#### [YOUR INSTRUCTIONS]
Could you return the full listing below exactly as it appears?

#### [RAW DATA]

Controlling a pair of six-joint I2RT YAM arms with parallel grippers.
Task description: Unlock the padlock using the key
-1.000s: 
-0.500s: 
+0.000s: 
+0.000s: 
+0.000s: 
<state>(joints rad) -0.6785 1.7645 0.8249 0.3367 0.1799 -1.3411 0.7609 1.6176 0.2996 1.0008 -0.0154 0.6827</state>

#### [TASK RESPONSE]
Controlling a pair of six-joint I2RT YAM arms with parallel grippers.
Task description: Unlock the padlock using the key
-1.000s: 
-0.500s: 
+0.000s: 
+0.000s: 
+0.000s: 
<state>(joints rad) -0.6785 1.7645 0.8249 0.3367 0.1799 -1.3411 0.7609 1.6176 0.2996 1.0008 -0.0154 0.6827</state>

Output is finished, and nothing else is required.